Rhian Allvin:                 That report did a great job of laying the foundation for us as the field to say, “You’re absolutely right. That is the truth.” And so we have to respond to that. And we’re compelled from a policy perspective to say, how do we create a system where we acknowledge that early childhood educators have to have professional preparation to do this work?

Chris Riback:                 Well, if we’re going to expect excellence on the output side, we better think about the input side as well.

Rhian Allvin:                 Absolutely, absolutely. And early childhood educators being fully, professionally prepared, and we’re saying at different levels of preparation, will make all the difference in the world. But then we have to create the compensation structures that tie to that. We’ve done a lot of market research and public polling, and this notion that early childhood educators are just passing through or they’re on their way to another career, our research says the exact opposite. People want to go into this profession, they’re compelled by it, but then we dis-incentivize it in so many ways without the right compensation structures, making sure that we’ve got health care, that they have access to retirement benefits. Like we have to be able to create a structure that matches the kind of economic prosperity that early childhood education instigates.

Chris Riback:                 Well, luckily for you, you’ve left yourself plenty to do in the next year.

Rhian Allvin:                 That’s right, that’s right.

Chris Riback:                 So next year in Anaheim?

Rhian Allvin:                 … put me out of a job. That’s really what we need to do.

Chris Riback:                 I’m sorry. There’s no going out of a job for you.
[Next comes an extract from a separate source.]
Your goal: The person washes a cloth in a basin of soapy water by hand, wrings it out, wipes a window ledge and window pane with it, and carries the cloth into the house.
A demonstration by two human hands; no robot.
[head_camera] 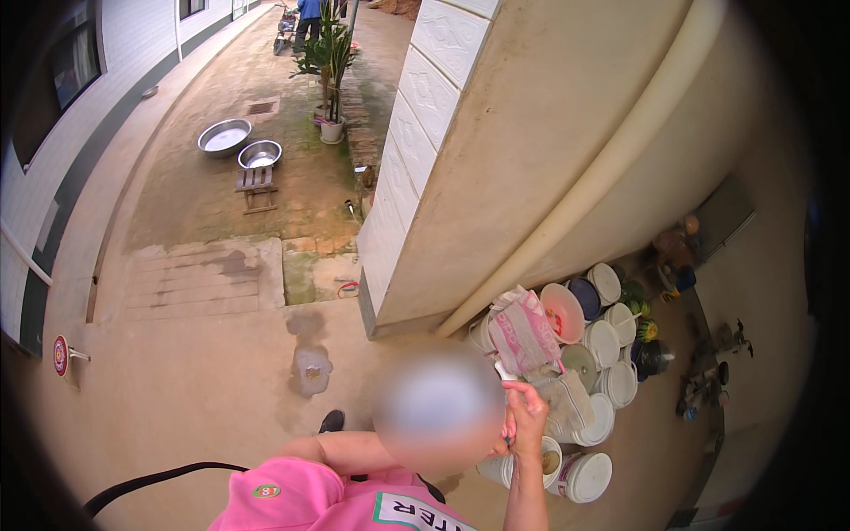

Next year in Anaheim?

Rhian Allvin:                 Yes, we are in… Well, we’re at Professional Learning Institute in June.

Chris Riback:                 You have other events, I understand.

Rhian Allvin:                 And in New Orleans. If you think Nashville’s fun, you do not want to miss New Orleans. And then yes, we are in Anaheim next year-

Chris Riback:                 For the annual conference.

Rhian Allvin:                 … for annual conference. Yes.

Chris Riback:                 Well, congratulations again on this year’s event. Thank you for coming by the studio.

Rhian Allvin:                 Thank you for having me. I appreciate it.